© Brian Hennigan
Jordan Harper
Né en 1976 dans le Missouri, Jordan Harper grandit avec un goût prononcé pour la musique et la lecture. Après des débuts dans la publicité, il se tourne vers le journalisme musical, devenant critique de rock, puis explore le monde de la télévision en tant que scénariste, participant notamment à la série Le Mentaliste. Parallèlement à sa carrière professionnelle, Harper nourrit une passion éclectique pour les livres de série B, les ouvrages de true crime et les manuels les plus improbables sur la criminalité. Cette curiosité pour les marges et les zones d’ombre de la société se retrouve bientôt dans son écriture. Après avoir mis de côté son premier roman, il décide d’autopublier un recueil de nouvelles âpres et sans concession. Ces textes attirent l’attention de l’agent littéraire Nat Sobel, figure légendaire du roman noir américain, qui a représenté des auteurs tels qu’Edward Bunker, Joseph Wambaugh ou James Ellroy. Sobel obtient pour Harper un contrat de deux livres chez Ecco : le recueil L’Amour et autres blessures (Actes Sud, 2017) et le roman La Place du mort (Actes Sud, 2019), halluciné et d’une violence fiévreuse. Ce dernier reçoit en 2018 l’Edgar Award du meilleur premier roman, et suscite l’admiration de S. A. Cosby, qui le classe parmi les œuvres majeures des trente dernières années. Porté par ce succès, Harper poursuit son exploration du crime sous toutes ses formes. En 2022, il publie Le Dernier Roi de Californie (Actes Sud, 2024), un roman noir puissant centré sur Luke Crosswhite, jeune homme confronté aux héritages toxiques de la violence familiale au cœur d’une Californie gangrenée par la guerre des clans. Acclamé pour sa prose percutante et immersive, le livre a su captiver un large public.

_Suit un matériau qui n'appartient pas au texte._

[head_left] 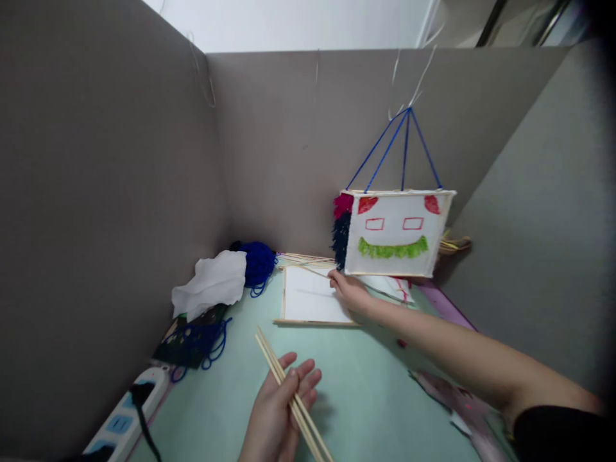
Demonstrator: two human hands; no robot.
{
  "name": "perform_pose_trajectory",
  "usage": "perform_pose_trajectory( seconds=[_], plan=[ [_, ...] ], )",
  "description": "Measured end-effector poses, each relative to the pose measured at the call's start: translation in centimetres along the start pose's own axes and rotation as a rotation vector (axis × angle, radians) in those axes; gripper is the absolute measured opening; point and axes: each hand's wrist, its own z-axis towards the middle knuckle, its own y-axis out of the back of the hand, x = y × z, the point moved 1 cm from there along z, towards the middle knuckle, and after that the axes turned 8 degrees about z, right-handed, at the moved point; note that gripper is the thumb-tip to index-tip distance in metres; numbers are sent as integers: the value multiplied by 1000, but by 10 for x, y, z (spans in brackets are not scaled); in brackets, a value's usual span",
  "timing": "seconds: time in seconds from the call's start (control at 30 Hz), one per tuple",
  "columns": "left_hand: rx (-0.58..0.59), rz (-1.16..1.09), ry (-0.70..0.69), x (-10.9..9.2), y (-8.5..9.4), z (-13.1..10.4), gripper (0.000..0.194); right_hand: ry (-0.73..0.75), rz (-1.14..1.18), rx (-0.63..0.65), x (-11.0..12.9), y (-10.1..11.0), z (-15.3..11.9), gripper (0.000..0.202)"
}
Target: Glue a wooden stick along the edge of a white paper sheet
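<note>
My left hand (283,401) is palm up in front. Its thumb presses a few thin wooden sticks (272,359) against the palm, and they slant toward the lower right. Farther back, my right hand (349,290) reaches over a white sheet (308,295) edged with wooden sticks. Its fingers are closed on a thin wooden stick (315,272) that points up and left. More loose sticks (298,256) lie by the back wall, just behind the sheet. The near stick (317,323) of the frame lies along the sheet's front edge.
A white box-like lantern (394,218) with a drawn face hangs on blue cords above my right hand. Blue yarn (258,262) and a white cloth (212,282) lie at left. A power strip (125,417) stands front left. Grey partitions (289,147) surround the table.
</note>
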Motion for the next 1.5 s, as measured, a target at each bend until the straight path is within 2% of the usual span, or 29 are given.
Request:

Alors que son écriture s’affirme, Harper voit ses deux passions, le cinéma et la littérature, fusionner lorsqu’il est choisi pour adapter L.A. Confidential de James Ellroy pour CBS. Cette immersion dans l’univers de son idole marque un tournant : il réalise qu’il est devenu un véritable “Angeleno”. Là où de nombreux auteurs de grit lit ou de country noir – Cosby, Eli Cranor, Daniel Woodrell – restent attachés aux territoires qu’ils dépeignent, Harper sent qu’il est allé au bout de son exploration du monde de la criminalité blanche pauvre. Il veut désormais raconter Los Angeles, Hollywood, le pouvoir – le monde contemporain dans lequel il vit. Cette orientation se concrétise avec Tout le monde sait (Actes Sud, 2026), une épopée noire où les secrets et la violence du monde moderne se révèlent avec une intensité rare. Cosby résume parfaitement l’effet du roman : “Lire Tout le monde sait, c’est comme si quelqu’un vous confiait un horrible secret.” Le livre connaît un accueil critique international remarquable, figurant parmi les finalistes des Lefty, Barry et Anthony Awards, ainsi que du Los Angeles Times Book Prize, et est désigné Editors’ Choice par le New York Times Book Review tout en intégrant la prestigieuse Indie Next List. En 2024, le roman est récompensé par le Ian Fleming Steel Dagger Award, consolidant la place de Jordan Harper parmi les auteurs incontournables du roman noir contemporain.